A post from Shady Characters

A Shady Characters Wedding

Captured in the middle of a middling speech. The text on the card is in the open source typeface Gentium, which doesn't have a native interrobang, so I cobbled one together from its exclamation and question marks. (Photography by Elizabeth Houston.)
Captured in the middle of a middling speech. The text on the card is in the open source typeface Gentium, which doesn’t have a native interrobang, so I cobbled one together from its exclamation and question marks. (Photography by Elizabeth Houston.)

No Miscellany this week, I’m afraid; the world of punctuation has been quiet of late. What I did want to do, though, was to share the photograph above, taken by Elizabeth Houston, my mum, at my wedding a couple of weeks ago to the beautiful Leigh Stork. The wedding took place in the Auditorium at Òran Mór in Glasgow, Scotland, under the shadow of Alasdair Gray’s fantastic mural, and we were lucky enough to celebrate it surrounded by a veritable army of our closest friends and family.
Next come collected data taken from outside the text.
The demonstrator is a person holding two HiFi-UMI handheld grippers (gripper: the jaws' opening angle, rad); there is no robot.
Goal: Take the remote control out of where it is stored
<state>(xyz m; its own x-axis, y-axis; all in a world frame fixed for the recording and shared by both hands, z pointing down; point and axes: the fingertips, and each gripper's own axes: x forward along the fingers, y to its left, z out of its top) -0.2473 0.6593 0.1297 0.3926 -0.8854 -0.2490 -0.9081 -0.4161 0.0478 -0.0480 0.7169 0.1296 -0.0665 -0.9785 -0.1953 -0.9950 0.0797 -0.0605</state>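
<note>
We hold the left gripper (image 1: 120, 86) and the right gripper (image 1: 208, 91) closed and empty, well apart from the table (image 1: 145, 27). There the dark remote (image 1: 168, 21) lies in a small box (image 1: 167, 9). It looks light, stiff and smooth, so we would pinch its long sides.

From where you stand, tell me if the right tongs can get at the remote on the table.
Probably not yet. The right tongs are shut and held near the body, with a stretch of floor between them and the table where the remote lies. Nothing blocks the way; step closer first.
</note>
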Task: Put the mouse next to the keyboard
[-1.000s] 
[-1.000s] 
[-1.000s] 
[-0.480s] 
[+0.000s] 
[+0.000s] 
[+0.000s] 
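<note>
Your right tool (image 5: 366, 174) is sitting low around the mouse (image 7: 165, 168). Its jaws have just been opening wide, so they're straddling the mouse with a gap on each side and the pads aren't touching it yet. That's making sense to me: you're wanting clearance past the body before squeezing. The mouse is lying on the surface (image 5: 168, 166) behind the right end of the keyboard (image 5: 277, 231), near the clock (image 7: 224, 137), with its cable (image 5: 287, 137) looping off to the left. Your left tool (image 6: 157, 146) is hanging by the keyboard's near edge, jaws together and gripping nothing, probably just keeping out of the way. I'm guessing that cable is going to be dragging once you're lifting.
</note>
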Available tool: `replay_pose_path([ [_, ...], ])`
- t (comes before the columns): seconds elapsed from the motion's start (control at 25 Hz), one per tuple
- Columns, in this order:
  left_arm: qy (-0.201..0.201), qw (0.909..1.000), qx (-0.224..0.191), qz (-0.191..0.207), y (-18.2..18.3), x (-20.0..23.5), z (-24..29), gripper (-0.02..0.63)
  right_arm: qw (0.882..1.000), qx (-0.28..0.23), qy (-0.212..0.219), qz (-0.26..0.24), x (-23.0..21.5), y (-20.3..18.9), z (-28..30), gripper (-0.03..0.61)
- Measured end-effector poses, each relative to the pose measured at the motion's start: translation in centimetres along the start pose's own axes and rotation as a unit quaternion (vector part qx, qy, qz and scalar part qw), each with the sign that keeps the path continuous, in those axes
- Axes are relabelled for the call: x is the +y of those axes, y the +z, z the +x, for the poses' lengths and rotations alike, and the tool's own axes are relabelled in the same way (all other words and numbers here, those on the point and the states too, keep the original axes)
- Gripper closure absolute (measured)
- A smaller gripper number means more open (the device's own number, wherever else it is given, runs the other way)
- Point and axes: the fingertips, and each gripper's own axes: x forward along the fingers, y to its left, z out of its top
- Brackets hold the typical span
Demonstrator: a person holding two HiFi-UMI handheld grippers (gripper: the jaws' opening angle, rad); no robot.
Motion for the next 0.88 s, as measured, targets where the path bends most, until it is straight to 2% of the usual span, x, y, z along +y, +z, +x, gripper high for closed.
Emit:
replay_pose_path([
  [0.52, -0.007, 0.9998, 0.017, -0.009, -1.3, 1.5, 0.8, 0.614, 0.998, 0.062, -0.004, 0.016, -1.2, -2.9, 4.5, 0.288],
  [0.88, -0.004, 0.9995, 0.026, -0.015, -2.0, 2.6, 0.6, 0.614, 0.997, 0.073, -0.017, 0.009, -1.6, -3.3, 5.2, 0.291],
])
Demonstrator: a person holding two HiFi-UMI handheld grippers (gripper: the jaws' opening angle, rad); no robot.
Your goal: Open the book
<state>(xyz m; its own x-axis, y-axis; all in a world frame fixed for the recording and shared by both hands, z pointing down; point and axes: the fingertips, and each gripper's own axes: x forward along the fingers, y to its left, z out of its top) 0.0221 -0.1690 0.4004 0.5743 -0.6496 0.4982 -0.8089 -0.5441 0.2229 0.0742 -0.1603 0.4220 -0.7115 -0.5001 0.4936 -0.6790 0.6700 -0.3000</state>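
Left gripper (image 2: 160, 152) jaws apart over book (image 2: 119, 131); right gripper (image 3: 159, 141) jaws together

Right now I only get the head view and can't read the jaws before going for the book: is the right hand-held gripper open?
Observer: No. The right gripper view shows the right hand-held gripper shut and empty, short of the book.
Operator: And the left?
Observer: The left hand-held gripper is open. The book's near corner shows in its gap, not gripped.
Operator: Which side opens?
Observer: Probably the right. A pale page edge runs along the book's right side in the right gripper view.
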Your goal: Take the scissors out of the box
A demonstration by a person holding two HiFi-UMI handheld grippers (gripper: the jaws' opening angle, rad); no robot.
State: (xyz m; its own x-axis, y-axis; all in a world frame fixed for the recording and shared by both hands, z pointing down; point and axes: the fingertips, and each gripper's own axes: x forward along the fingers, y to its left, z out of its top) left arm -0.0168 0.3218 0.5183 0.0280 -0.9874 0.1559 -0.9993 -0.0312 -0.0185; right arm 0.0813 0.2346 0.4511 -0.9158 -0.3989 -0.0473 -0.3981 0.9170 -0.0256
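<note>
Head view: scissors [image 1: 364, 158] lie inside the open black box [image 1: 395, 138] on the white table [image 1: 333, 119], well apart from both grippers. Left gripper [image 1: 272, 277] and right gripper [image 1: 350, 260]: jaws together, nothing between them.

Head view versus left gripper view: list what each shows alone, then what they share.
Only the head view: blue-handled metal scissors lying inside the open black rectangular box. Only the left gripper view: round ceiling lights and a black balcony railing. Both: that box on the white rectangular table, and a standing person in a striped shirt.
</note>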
Most apposite to Shady Characters, however, were the names — and place cards — we gave each table. Unusual marks of punctuation! They were, in no particular order, the ampersand (&), the ellipsis (…), the manicule (☞), the asterisk (*), the dagger (†), the diesis (‡), the pilcrow (¶), the at-symbol (@), the asterism (⁂), the obelus (÷), and the octothorpe (#). I fervently hope that just a few guests went home pondering how best they might employ a pilcrow, manicule or asterism.

As you can see above, I couldn’t resist saving the interrobang (‽) for the top table — appropriate, perhaps, given the surprise expressed by many acquaintances when I told them that I was (finally) getting hitched!

10 comments on “A Shady Characters Wedding

  1. Comment posted by Conrad on

    Congratulations, many time over! welcome to the club of married fellows.

  2. Comment posted by Carl on

    Congrations on finding a wife who will indulge your type nerdery! May you have many years of orthographic bliss!

  3. Comment posted by Annie Morgan on

    Congratulations, and many many blessings.

  4. Comment posted by Rondina on

    What a beautiful bride! You need a symbol to capture that adoring look on her face.

    1. Comment posted by Keith Houston on

      Now that would be a tricky one! I think a good old smiley (:-)) works for me — I don’t think I’ve ever been to a wedding where so many people were laughing and smiling all the time, and the two of us were very happy to see it.

  5. Comment posted by Becky on

    This is awesome. I’m going to have to share this with my grammar friends.

    Many congrats! Cheers from Texas!